Richard Arum is a professor with joint appointments in Sociology and Education, and a courtesy appointment in Criminology, Law and Society at the University of California, Irvine (UCI), where he directs the UCI-MUST (Measurement Undergraduate Success Trajectories) Project. His research applies insights from social stratification and the sociology of organizations to examine how schools and labor markets influence life course outcomes. His scholarship spans three interrelated areas: educational inequality and labor market stratification, youth socialization and school discipline, and experiences, trajectories, and outcomes in higher education.
Arum’s work on social stratification has included cross-national comparative studies of higher education access and completion, vocational education, and self-employment. He co-directed the international project Stratification in Higher Education, examining how higher education expansion, differentiation, and privatization affect class-based access. His research has also focused on how school and neighborhood contexts mediate labor market transitions and social mobility.

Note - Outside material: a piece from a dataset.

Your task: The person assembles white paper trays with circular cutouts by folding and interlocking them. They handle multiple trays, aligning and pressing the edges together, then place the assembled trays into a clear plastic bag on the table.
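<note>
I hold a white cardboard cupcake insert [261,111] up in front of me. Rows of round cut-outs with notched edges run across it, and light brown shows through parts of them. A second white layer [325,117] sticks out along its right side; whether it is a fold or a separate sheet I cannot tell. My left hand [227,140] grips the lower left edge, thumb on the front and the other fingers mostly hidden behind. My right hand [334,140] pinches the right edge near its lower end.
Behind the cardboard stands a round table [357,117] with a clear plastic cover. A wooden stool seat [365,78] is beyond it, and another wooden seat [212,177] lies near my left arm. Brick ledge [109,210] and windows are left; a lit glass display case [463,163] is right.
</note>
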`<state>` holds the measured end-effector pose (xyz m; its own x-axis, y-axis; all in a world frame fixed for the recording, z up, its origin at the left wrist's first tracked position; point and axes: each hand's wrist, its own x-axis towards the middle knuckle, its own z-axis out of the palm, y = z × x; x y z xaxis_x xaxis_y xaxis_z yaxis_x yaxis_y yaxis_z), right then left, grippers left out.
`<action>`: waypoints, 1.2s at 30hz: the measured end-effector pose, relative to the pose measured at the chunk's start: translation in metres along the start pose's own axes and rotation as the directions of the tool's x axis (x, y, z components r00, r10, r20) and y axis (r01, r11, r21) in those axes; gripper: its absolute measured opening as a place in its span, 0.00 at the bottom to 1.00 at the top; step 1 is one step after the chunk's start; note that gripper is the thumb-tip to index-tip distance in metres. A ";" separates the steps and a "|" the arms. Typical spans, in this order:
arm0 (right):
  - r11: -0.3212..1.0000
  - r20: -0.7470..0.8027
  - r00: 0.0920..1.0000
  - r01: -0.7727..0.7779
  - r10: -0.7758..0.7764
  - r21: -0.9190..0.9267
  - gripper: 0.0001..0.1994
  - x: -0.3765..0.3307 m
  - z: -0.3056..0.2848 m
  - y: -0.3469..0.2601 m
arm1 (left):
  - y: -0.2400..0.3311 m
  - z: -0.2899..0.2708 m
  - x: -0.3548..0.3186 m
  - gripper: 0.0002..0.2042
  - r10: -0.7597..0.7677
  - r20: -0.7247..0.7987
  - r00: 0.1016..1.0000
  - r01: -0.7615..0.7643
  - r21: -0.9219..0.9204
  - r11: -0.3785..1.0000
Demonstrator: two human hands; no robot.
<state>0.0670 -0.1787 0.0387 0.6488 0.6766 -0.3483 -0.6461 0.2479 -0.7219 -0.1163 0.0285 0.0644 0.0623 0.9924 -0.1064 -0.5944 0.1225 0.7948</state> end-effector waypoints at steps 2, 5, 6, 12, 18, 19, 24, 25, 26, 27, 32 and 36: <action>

In the area of youth socialization, Arum has led major studies on school discipline, legal norms, and student rights. He is the author of Judging School Disciplineand co-director of the School Rights Project, a multi-method study of law and student experience across diverse school settings. He also directed a cross-national study of school discipline and student achievement in nine countries. His research explores how educational institutions shape students’ civic identities and trajectories into adulthood, including their risk of incarceration.
Arum has also made significant contributions to research on higher education, including the coauthored books Academically Adrift and Aspiring Adults Adrift, which examined college learning and post-college outcomes using longitudinal and mixed-method data. He has worked to develop new frameworks for assessing discipline-based learning outcomes in higher education and has collaborated with national disciplinary associations to pilot alternative assessments aligned with 21st-century skills.
Previously, Arum served as dean of the UCI School of Education, senior fellow at the Bill & Melinda Gates Foundation, and director of the Education Research Program at the Social Science Research Council (SSRC). At SSRC, he oversaw the development of the Research Alliance for New York City Schools. He has held leadership roles within the American Sociological Association and International Sociological Association's Research Committee on Social Stratification and Mobility, and has contributed to pedagogical innovation through textbook authorship and field-building service. He received his Ph.D. in Sociology from the University of California, Berkeley, and an Ed.M. from Harvard University.